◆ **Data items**
━━━━━━━━
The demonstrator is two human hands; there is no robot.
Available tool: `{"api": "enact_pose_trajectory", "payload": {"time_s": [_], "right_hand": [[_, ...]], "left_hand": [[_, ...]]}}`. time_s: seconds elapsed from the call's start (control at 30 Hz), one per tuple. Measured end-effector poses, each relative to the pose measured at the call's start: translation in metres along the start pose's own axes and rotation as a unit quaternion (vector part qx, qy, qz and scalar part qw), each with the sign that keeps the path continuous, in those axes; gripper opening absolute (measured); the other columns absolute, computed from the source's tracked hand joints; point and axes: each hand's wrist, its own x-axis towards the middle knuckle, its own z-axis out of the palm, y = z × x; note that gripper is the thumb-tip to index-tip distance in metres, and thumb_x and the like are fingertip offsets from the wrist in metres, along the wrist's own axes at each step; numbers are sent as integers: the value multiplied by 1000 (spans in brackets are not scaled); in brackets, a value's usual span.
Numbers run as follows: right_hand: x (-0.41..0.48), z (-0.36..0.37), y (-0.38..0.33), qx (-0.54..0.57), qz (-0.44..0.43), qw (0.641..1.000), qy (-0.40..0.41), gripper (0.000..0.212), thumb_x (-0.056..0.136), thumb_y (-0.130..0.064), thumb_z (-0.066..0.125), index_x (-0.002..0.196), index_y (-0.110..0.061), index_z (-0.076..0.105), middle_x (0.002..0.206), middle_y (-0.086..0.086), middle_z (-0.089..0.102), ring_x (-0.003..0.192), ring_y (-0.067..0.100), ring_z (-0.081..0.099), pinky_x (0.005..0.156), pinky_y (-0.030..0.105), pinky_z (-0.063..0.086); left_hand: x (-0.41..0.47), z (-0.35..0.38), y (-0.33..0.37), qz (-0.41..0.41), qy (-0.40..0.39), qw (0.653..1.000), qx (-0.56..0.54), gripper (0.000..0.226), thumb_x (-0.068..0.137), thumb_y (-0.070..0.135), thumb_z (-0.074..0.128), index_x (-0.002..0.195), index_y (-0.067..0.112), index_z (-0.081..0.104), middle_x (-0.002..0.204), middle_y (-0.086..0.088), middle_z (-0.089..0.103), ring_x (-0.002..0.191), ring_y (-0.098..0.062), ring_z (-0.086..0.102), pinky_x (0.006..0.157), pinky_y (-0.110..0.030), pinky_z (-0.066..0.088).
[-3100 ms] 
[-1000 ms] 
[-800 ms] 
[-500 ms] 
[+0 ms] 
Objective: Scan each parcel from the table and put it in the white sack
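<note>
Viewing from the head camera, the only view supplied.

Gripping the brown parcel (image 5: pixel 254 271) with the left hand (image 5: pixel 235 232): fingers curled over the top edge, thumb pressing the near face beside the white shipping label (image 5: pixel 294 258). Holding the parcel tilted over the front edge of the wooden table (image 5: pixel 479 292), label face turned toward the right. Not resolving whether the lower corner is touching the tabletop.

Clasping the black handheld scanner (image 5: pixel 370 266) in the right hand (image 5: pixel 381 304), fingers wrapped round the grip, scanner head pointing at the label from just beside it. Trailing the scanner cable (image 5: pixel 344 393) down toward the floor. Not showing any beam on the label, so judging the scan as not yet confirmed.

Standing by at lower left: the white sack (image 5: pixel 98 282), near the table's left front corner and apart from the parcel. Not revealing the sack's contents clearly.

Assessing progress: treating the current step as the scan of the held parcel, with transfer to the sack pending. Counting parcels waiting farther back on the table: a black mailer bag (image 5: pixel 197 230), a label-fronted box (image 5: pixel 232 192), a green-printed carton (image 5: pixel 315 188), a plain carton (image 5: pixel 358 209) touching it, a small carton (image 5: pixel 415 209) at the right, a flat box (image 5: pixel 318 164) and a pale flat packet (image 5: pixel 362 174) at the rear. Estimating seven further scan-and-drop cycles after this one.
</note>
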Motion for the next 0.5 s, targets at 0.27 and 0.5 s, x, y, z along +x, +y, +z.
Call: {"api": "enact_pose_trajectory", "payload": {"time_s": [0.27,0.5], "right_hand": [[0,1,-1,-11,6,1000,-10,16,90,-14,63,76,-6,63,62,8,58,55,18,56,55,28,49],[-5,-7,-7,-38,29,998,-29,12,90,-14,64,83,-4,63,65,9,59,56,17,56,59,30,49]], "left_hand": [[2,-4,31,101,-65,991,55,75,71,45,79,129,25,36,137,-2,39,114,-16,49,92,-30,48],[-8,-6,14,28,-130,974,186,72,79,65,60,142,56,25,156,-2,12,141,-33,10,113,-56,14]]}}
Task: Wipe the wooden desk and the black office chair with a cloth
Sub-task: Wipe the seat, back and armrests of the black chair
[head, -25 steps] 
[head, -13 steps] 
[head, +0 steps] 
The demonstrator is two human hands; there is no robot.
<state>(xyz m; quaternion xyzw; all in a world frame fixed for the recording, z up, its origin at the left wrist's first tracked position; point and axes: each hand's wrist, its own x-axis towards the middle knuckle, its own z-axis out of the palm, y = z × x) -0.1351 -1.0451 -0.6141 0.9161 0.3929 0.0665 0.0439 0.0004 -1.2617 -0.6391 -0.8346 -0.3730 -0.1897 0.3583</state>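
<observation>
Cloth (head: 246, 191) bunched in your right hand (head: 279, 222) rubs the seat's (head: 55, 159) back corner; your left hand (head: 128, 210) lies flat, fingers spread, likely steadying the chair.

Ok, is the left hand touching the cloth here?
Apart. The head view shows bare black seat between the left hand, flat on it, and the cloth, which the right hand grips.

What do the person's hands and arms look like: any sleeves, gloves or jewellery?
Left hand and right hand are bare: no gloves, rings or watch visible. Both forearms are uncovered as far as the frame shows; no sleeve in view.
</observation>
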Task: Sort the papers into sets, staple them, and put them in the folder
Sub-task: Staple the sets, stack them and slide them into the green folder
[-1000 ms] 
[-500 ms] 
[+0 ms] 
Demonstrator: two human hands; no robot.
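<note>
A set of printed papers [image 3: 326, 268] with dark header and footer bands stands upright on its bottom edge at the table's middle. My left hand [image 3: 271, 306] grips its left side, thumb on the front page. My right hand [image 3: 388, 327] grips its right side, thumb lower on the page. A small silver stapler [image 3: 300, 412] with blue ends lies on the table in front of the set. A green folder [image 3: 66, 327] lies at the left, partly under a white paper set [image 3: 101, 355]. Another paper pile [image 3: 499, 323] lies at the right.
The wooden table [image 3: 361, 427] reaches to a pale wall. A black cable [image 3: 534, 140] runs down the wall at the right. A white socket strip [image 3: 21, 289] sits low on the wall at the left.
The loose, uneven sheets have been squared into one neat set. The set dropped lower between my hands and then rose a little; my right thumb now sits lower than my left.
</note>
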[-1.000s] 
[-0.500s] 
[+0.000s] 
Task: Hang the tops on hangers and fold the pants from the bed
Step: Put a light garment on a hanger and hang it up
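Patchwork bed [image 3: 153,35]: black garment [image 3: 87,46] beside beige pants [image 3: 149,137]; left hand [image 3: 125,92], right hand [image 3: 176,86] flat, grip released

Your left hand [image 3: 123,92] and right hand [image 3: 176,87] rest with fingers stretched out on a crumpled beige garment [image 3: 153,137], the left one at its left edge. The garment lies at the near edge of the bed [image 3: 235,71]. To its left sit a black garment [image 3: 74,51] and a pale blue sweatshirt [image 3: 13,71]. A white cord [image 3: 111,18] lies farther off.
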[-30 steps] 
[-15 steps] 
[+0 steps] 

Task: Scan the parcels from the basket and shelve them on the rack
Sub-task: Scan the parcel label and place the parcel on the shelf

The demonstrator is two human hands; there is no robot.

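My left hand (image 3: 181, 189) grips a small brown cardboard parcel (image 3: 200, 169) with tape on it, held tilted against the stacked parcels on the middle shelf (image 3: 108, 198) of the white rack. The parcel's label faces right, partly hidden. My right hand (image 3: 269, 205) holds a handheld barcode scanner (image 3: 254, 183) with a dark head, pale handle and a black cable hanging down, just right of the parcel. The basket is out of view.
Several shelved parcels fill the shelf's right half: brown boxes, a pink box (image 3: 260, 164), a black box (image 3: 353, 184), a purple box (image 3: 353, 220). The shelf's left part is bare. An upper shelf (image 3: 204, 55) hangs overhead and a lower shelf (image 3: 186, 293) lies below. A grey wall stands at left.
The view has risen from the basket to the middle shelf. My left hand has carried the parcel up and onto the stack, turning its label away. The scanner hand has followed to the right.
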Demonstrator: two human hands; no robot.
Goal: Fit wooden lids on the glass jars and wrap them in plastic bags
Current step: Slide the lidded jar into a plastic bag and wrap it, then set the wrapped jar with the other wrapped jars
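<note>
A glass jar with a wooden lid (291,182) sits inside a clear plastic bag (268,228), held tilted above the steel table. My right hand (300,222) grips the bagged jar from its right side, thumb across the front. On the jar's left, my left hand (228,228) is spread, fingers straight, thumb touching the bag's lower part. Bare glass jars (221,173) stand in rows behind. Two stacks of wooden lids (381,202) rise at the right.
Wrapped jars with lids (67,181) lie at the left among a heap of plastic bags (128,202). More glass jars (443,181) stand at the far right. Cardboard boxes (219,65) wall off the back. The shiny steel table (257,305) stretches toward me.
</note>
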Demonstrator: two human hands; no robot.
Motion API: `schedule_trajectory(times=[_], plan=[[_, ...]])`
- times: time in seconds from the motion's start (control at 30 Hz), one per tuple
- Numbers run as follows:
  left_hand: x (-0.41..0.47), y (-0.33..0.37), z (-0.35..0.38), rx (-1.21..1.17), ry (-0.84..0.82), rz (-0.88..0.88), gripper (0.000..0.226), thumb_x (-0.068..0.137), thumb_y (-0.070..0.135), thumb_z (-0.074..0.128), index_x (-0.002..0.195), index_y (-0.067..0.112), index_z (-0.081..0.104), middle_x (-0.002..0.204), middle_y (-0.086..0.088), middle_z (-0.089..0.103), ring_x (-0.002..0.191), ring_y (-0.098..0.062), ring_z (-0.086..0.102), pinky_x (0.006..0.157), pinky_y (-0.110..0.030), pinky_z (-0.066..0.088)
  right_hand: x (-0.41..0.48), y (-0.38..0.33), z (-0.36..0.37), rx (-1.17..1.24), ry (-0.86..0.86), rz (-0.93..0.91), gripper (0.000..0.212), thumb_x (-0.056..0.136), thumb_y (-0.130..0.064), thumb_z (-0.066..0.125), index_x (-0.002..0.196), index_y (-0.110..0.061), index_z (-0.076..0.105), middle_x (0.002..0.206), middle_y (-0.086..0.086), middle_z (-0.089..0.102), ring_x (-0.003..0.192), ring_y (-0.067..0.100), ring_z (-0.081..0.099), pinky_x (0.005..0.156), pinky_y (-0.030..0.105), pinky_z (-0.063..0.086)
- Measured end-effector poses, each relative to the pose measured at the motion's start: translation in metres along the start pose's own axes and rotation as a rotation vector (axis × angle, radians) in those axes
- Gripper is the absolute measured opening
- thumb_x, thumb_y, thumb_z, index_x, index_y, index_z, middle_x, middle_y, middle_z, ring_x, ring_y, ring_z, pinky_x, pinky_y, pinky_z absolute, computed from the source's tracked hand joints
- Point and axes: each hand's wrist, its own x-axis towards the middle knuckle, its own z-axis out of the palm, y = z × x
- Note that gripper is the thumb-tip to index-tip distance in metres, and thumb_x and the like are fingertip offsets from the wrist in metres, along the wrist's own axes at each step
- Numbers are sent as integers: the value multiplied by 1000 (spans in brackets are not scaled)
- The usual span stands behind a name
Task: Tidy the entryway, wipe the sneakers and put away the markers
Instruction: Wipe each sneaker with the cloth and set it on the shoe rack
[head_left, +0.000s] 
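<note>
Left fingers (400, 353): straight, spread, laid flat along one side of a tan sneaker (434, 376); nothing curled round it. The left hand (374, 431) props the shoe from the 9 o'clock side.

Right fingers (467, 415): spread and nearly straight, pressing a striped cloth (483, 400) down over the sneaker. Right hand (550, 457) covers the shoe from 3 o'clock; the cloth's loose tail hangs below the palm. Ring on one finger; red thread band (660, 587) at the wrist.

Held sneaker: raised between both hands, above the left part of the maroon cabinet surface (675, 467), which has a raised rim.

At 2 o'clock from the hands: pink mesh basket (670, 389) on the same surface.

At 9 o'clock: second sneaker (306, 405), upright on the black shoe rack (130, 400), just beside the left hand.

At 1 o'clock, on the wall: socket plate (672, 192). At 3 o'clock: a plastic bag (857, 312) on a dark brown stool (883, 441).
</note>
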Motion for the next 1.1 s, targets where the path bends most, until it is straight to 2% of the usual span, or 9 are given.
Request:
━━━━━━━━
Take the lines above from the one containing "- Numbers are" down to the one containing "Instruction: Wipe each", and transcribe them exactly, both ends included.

◆ **Answer box**
- Numbers are sent as integers: the value multiplied by 1000 (spans in brackets are not scaled)
- The usual span stands behind a name
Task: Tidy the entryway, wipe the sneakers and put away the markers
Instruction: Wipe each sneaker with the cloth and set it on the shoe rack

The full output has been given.